▸ EXERCISE DETAILS
Look through the entries that follow and return each line that has the string "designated".

━━━ PROVIDED RECORDS

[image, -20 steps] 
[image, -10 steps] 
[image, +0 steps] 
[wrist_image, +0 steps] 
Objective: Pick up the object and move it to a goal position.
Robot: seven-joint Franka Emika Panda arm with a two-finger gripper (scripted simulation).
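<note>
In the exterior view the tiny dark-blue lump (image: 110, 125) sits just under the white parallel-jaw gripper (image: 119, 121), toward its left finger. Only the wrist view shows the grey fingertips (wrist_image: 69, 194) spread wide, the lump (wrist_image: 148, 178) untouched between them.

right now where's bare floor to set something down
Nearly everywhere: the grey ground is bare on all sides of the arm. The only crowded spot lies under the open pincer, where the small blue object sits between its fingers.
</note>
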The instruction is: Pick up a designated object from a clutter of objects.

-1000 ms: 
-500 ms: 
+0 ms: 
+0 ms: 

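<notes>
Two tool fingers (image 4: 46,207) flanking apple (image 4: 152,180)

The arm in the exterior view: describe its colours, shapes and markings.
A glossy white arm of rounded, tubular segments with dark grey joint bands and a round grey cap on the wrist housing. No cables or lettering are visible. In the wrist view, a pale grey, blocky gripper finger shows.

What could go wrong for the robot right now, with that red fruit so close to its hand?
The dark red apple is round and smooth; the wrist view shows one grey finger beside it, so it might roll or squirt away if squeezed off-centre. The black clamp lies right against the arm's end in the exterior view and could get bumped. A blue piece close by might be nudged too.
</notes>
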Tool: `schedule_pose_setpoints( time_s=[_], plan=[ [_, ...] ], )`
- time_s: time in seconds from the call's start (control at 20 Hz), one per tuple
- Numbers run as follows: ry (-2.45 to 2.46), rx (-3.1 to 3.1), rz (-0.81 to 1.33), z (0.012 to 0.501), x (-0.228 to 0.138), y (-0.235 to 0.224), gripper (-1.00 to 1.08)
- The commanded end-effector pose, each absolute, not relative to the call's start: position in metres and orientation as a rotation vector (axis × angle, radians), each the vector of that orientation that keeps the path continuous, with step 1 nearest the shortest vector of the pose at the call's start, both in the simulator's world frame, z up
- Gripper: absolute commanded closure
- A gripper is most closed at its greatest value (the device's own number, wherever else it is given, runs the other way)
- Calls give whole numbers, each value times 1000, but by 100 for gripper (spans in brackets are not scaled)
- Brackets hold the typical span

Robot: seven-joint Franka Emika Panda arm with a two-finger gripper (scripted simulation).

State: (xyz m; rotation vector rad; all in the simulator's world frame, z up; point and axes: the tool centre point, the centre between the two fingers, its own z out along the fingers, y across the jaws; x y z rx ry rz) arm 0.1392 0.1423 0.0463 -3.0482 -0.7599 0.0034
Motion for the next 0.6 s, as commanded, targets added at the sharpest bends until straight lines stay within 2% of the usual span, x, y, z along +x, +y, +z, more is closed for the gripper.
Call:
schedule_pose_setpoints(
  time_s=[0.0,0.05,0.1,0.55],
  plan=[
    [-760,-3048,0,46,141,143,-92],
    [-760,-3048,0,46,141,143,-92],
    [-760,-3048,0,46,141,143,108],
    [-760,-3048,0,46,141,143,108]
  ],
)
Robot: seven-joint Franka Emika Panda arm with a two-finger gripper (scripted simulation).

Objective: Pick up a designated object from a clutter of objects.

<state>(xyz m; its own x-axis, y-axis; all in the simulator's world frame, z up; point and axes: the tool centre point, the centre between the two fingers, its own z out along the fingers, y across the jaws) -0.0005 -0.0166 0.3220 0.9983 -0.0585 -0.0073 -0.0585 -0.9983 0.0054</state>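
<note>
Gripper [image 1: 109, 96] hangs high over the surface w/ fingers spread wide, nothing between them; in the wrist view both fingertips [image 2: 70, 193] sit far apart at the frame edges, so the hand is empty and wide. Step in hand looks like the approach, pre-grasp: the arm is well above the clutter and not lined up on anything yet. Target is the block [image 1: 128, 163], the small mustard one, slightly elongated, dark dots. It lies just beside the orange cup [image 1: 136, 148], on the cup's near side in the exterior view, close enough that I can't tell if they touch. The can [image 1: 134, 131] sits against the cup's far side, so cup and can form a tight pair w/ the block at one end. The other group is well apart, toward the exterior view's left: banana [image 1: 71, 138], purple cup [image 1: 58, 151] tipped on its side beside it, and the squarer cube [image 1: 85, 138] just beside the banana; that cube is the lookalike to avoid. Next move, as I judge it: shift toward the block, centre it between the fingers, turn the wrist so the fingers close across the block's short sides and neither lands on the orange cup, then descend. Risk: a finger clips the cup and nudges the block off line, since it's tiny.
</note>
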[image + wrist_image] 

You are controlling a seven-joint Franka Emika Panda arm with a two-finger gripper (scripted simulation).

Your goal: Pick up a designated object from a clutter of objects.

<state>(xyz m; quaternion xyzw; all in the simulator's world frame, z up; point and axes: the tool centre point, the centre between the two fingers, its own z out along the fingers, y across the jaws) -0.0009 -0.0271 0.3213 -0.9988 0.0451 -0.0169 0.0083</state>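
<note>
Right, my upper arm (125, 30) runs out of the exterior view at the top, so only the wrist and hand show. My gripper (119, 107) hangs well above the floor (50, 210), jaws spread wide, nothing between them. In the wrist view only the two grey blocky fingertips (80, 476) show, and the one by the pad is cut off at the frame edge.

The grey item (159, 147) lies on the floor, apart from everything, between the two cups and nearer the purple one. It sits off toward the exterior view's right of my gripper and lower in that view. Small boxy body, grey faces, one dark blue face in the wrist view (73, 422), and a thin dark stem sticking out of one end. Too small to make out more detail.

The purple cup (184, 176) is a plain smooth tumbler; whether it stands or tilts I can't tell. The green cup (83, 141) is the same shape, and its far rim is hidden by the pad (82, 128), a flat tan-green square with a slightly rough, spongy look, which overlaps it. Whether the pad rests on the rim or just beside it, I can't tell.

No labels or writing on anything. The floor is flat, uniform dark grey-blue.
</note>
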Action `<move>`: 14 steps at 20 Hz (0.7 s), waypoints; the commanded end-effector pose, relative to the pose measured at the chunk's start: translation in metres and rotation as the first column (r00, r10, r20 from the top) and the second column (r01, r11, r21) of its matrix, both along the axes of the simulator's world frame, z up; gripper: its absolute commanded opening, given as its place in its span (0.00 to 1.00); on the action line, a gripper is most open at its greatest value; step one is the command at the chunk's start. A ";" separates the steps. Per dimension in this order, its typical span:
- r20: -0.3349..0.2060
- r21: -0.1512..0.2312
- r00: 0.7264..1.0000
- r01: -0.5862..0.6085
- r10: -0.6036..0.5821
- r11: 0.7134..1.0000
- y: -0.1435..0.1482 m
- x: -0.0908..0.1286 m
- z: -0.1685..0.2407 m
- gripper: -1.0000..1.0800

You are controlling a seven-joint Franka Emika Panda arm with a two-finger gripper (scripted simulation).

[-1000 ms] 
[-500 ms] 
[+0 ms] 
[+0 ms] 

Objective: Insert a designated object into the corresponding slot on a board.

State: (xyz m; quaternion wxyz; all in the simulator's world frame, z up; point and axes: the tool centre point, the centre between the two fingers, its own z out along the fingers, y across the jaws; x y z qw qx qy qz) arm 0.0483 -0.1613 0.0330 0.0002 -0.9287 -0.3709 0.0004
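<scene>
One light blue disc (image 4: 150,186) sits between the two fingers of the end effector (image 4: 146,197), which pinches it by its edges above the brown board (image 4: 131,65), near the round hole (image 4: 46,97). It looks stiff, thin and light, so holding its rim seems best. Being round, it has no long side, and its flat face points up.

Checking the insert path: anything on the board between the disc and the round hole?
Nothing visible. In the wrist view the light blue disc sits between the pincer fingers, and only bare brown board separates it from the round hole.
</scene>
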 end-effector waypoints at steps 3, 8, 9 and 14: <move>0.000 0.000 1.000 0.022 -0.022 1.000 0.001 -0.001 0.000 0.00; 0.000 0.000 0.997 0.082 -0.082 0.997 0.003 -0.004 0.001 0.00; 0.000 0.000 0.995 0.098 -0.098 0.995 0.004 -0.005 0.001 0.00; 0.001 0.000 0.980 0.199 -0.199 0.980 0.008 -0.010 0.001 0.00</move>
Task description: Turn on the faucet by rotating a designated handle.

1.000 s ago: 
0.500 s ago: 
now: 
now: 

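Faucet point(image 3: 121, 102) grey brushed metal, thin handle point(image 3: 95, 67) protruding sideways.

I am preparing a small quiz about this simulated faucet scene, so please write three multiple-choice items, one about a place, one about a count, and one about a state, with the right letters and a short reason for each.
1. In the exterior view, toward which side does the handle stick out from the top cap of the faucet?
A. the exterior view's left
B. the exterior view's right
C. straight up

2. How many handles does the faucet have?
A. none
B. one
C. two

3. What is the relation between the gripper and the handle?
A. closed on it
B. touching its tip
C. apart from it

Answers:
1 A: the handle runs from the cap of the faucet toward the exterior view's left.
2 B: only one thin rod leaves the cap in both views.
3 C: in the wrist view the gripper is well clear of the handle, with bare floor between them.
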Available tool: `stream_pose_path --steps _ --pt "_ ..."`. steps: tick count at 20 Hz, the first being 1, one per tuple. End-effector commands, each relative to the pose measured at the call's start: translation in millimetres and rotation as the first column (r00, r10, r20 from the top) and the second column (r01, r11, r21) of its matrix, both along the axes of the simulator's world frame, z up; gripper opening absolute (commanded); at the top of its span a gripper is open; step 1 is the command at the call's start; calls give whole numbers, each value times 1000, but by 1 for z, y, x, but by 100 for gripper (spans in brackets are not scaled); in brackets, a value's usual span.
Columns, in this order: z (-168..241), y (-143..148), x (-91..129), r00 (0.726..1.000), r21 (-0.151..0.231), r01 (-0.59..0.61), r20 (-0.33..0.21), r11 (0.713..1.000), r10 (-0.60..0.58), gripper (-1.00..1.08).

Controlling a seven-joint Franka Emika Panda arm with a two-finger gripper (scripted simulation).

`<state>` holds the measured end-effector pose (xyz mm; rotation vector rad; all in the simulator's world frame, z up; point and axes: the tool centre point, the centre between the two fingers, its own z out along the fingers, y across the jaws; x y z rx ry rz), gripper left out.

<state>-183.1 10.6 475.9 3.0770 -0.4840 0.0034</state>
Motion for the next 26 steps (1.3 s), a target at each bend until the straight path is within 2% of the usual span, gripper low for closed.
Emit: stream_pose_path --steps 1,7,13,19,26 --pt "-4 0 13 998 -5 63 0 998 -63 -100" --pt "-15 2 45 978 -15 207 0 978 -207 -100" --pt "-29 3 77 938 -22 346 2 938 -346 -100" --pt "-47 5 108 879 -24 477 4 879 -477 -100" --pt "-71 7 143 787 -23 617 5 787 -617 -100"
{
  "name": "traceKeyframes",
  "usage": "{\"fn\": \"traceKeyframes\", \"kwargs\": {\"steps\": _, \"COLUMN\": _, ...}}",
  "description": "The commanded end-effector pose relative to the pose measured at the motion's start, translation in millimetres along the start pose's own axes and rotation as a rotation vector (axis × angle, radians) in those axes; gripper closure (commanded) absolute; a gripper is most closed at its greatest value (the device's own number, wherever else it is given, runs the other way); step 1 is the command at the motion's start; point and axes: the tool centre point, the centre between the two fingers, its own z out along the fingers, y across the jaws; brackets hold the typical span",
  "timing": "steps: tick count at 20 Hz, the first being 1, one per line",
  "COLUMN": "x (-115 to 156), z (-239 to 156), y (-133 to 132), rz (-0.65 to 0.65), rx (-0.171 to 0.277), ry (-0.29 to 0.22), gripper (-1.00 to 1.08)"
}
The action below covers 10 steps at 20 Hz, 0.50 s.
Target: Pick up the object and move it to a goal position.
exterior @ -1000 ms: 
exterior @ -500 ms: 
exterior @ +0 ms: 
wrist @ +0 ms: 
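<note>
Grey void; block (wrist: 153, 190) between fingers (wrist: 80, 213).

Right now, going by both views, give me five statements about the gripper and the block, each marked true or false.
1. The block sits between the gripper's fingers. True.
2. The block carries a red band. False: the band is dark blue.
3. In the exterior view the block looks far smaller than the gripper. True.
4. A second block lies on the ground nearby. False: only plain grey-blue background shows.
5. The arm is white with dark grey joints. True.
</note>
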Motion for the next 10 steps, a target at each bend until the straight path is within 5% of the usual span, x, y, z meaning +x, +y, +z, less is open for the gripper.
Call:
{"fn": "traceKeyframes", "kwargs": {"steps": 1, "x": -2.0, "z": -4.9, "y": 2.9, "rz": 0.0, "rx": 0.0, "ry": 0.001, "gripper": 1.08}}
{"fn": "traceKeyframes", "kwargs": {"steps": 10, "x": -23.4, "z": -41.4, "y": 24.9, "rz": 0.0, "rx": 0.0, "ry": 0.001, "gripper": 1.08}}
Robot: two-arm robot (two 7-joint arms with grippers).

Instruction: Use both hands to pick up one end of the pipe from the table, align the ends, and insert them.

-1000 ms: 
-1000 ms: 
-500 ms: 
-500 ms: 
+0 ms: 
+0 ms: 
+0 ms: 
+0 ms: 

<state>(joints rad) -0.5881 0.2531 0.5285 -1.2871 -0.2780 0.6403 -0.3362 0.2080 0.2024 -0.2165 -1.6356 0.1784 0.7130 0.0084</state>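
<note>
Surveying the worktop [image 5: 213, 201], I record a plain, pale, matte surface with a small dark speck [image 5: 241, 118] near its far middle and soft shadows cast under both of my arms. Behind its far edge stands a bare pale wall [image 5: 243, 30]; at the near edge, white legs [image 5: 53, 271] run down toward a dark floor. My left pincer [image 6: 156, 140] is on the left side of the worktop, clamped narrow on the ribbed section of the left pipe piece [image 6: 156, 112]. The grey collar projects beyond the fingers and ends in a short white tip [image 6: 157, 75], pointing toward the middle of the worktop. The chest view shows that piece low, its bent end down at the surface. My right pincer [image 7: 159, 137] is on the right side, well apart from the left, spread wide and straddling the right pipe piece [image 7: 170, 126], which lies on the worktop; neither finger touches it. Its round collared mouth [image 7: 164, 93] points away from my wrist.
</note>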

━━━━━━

▸ COMPLETED TASK
The instruction is: Pick up a designated object from a clutter of objects.
Objective: Pick up a designated object from a clutter of objects.
Your goal: Pick up a designated object from a clutter of objects.
Objective: Insert a designated object into the corresponding slot on a board.
Task description: Turn on the faucet by rotating a designated handle.

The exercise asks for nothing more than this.